Lines 443 & 446: You mention media bias without going into any depth about what you mean or what it may mean for your analysis. I urge researchers using news as data to avoid routinely mentioning bias without explaining what they are referring to. News media are indeed constrained and shaped by cultural and institutional norms and are sometimes designed to express explicit viewpoints. (Science is also constrained and shaped by cultural and institutional norms, including the methods, preferences and interests of various disciplines.) But more germane than “bias” is the reality that news is not intended to be a comprehensive record of drought impacts. It is broader-brush, focusing societal attention where it’s needed, on what’s novel or problematic, serving an issue-identification function (Dow 2007). Using news as drought impact data is valuable in that it helps us understand drought’s effects at specific places and times. But in calibrating drought indices, news-derived impacts can be thought of as “best-available” data or “reasonably proxy” data, rather than the data that would exist if researchers or policymakers had the resources to collect data that was tailored for purpose. To call that “bias” seems a bit off-point.

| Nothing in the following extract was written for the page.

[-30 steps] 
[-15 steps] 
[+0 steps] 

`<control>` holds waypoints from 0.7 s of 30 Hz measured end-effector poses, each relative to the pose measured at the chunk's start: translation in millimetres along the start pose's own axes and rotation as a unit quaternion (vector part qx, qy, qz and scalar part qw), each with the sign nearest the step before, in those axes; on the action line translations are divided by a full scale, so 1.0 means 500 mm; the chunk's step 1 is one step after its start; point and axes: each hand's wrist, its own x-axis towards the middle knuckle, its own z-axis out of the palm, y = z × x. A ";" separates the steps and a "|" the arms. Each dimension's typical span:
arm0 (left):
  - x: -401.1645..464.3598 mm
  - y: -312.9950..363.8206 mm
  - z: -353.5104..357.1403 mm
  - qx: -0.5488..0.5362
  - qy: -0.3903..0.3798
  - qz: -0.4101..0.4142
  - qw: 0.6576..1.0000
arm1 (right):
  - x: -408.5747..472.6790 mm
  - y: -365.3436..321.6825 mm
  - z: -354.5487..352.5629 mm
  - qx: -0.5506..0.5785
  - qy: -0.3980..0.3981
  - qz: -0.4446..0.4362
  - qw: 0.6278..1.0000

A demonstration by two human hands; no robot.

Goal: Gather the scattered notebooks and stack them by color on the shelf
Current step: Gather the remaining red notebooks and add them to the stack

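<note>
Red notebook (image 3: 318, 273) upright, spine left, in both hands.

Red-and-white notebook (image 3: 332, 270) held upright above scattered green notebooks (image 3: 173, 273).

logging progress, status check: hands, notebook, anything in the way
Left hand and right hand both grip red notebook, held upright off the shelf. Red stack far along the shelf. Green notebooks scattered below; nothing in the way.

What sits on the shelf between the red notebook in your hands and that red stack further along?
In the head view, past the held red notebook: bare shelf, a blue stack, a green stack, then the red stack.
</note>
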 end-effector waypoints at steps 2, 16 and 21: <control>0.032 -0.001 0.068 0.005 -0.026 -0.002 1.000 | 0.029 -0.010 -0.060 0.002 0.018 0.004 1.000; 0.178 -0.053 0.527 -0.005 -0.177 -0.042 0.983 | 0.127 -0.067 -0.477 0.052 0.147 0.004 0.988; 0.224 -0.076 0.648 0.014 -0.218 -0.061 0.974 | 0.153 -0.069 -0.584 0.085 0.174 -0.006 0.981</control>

Line 443: “… and subject to varied media coverage” … the sequence of clauses in this sentence leaves the object of this thought in question.
On line 444, instead of “consumed,” do you mean “experienced” or “framed” or “interpreted”? People are said to consume news but are not said to consume drought.
A possible rewrite of this important sentence:
Although news articles are written for purposes other than systematically documenting drought impacts, they provide a credible representative record of drought’s effects at specific places and times. News articles go beyond the physical effects of drought, providing historic documentation of how drought affected people, livelihoods, ecosystems and socio-economic systems.
References
Dow, K. (2010). News coverage of drought impacts and vulnerability in the US Carolinas, 1998–2007. Natural hazards, 54(2), 497-518.